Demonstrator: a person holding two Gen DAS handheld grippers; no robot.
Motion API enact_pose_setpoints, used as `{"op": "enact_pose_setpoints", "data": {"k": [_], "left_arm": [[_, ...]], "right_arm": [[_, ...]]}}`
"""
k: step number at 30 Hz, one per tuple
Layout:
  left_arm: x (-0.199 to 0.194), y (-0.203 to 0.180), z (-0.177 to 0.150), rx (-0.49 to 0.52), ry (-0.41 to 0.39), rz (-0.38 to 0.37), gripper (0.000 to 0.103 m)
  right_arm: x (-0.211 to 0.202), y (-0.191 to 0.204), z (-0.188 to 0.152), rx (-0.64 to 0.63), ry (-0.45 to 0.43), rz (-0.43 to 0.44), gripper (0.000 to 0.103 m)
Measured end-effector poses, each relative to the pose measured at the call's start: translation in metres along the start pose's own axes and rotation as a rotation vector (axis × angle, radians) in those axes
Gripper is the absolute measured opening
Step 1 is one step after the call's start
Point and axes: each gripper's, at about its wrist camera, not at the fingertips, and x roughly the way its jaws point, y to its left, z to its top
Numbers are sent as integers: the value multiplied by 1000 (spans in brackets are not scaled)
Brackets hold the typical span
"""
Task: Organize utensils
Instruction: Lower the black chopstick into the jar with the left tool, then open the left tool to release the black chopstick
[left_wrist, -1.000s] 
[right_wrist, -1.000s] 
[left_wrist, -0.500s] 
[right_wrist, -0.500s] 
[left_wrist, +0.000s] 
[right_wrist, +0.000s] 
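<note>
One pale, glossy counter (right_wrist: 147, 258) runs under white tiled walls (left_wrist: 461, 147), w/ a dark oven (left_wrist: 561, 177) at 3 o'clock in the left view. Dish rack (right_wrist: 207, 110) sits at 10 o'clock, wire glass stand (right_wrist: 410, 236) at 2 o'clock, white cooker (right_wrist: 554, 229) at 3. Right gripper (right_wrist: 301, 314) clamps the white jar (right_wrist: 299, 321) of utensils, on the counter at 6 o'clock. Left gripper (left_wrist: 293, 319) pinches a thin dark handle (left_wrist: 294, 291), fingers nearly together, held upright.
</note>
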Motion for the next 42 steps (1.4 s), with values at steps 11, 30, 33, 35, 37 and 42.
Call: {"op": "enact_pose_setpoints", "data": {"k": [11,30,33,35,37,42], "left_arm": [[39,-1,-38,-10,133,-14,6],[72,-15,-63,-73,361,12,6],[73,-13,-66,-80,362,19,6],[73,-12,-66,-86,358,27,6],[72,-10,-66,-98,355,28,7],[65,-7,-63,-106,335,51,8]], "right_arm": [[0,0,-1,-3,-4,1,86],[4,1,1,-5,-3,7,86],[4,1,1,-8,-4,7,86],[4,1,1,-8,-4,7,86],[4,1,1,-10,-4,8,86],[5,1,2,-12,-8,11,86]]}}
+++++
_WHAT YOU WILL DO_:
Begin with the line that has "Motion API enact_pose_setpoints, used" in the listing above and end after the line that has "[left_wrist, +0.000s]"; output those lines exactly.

_SOLUTION_:
Motion API enact_pose_setpoints, used as `{"op": "enact_pose_setpoints", "data": {"k": [_], "left_arm": [[_, ...]], "right_arm": [[_, ...]]}}`
"""
k: step number at 30 Hz, one per tuple
Layout:
  left_arm: x (-0.199 to 0.194), y (-0.203 to 0.180), z (-0.177 to 0.150), rx (-0.49 to 0.52), ry (-0.41 to 0.39), rz (-0.38 to 0.37), gripper (0.000 to 0.103 m)
  right_arm: x (-0.211 to 0.202), y (-0.191 to 0.204), z (-0.188 to 0.152), rx (-0.64 to 0.63), ry (-0.45 to 0.43), rz (-0.43 to 0.44), gripper (0.000 to 0.103 m)
Measured end-effector poses, each relative to the pose measured at the call's start: translation in metres along the start pose's own axes and rotation as a rotation vector (axis × angle, radians) in those axes
Gripper is the absolute measured opening
Step 1 is one step after the call's start
Point and axes: each gripper's, at about its wrist camera, not at the fingertips, and x roughly the way its jaws point, y to its left, z to its top
Numbers are sent as integers: the value multiplied by 1000 (spans in brackets are not scaled)
Brackets hold the typical span
"""
Task: Organize utensils
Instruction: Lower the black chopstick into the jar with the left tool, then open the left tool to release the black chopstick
[left_wrist, -1.000s] 
[right_wrist, -1.000s] 
[left_wrist, -0.500s] 
[right_wrist, -0.500s] 
[left_wrist, +0.000s] 

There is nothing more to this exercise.